Print the lines that run from the line with "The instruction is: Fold" to the line with "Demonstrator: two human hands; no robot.", keeping both end lines, exactly as they appear in the entries below, and nothing else.

## PROVIDED DATA:
--

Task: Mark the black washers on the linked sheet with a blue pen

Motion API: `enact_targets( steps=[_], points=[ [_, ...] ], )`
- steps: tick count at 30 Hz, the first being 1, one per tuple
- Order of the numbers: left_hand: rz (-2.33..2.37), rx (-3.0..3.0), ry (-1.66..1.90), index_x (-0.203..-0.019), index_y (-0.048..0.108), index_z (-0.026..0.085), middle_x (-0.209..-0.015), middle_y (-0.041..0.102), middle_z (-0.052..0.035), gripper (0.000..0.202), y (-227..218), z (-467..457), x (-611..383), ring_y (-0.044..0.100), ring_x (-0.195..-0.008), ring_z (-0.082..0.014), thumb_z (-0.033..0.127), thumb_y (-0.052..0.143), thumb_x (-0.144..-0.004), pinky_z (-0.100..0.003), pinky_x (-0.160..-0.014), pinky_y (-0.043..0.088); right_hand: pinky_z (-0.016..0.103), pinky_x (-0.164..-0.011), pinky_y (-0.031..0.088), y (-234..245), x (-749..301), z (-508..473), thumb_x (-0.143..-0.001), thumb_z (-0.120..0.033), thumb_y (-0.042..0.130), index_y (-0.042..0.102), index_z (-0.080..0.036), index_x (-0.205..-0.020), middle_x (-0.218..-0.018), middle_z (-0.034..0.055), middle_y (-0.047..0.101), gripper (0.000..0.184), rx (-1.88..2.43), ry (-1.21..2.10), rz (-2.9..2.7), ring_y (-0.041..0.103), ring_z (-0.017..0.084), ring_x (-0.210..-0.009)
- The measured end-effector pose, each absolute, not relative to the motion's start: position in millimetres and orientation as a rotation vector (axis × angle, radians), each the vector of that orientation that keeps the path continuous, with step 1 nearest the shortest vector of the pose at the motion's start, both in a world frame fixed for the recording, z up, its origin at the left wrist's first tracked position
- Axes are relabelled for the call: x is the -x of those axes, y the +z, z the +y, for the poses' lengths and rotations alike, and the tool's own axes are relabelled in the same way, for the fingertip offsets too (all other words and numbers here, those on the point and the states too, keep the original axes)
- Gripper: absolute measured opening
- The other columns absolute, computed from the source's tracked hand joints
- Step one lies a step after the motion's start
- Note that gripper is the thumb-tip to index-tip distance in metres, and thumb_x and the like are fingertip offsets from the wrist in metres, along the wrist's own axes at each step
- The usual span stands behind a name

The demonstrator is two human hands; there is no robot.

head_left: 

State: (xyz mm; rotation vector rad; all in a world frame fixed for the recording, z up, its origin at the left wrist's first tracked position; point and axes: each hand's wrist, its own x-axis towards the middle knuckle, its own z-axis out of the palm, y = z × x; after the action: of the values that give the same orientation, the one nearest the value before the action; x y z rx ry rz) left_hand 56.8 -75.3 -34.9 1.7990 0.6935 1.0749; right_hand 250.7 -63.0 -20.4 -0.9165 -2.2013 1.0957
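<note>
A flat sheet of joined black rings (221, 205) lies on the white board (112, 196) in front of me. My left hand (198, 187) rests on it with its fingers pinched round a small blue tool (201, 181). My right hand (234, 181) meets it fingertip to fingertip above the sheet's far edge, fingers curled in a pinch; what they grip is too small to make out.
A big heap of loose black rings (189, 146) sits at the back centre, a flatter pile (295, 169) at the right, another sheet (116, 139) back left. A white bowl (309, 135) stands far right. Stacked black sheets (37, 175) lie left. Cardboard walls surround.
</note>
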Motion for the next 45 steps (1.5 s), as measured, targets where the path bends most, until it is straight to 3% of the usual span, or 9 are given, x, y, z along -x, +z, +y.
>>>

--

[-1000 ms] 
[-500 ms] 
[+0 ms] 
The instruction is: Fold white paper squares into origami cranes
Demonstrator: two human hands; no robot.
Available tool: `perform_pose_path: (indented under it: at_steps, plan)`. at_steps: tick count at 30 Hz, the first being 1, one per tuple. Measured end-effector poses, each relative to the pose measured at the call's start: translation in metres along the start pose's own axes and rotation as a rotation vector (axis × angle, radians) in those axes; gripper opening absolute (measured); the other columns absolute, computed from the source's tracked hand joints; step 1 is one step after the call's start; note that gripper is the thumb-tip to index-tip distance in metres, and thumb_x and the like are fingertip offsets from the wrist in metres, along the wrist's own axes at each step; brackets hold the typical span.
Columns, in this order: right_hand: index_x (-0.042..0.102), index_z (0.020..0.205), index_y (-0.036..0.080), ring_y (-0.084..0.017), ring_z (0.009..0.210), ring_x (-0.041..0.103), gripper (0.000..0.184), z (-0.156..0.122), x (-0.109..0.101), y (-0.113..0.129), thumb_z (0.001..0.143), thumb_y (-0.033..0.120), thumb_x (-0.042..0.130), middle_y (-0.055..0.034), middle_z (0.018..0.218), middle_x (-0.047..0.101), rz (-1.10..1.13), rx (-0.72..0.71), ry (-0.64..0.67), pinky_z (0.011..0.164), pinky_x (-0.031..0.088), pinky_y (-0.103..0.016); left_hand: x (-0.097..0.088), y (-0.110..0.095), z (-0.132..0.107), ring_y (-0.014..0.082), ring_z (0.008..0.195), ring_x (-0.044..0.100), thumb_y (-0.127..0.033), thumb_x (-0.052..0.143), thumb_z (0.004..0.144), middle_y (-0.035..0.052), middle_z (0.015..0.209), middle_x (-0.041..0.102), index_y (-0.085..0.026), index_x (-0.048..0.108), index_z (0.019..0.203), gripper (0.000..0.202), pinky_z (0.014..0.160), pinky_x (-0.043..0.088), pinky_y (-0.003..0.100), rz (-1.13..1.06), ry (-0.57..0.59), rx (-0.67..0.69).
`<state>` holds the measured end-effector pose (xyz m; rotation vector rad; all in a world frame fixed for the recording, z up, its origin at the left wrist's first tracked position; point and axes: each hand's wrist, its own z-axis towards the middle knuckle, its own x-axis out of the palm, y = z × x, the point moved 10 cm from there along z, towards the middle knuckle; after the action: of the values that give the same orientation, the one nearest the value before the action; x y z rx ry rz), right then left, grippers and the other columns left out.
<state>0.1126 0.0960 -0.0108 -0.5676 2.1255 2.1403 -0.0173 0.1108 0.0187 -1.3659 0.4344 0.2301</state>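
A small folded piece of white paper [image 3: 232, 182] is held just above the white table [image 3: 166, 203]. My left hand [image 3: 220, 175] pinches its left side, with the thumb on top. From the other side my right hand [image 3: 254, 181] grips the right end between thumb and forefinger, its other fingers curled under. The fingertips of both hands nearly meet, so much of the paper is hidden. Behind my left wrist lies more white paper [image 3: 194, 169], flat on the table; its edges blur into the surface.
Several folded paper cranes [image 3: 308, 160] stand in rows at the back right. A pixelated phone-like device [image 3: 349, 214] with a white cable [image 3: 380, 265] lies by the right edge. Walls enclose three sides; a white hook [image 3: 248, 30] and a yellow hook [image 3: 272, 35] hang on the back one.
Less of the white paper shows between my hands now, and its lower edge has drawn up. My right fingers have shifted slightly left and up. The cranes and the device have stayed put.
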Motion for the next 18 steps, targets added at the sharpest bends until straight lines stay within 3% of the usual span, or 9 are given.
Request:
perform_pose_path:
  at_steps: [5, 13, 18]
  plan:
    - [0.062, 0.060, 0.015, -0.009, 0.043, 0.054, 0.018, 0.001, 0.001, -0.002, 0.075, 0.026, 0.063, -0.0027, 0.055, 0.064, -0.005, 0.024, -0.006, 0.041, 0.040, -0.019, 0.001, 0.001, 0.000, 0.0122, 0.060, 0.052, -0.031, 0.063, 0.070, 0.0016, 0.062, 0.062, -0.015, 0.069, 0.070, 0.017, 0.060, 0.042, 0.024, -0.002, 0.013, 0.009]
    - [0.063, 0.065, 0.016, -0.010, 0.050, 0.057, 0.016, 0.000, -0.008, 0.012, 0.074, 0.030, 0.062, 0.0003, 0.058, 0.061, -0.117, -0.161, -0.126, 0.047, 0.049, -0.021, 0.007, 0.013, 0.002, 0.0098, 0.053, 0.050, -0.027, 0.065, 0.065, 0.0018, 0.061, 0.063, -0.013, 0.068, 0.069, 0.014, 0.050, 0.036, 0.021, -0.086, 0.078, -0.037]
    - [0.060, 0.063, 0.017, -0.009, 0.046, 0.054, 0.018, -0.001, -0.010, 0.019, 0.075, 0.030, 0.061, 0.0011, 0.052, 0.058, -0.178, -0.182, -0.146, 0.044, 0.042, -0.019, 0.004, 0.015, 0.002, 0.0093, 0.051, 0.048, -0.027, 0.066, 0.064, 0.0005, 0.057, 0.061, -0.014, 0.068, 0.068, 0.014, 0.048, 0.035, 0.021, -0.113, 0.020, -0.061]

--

## ANSWER BOX:
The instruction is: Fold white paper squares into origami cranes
Demonstrator: two human hands; no robot.

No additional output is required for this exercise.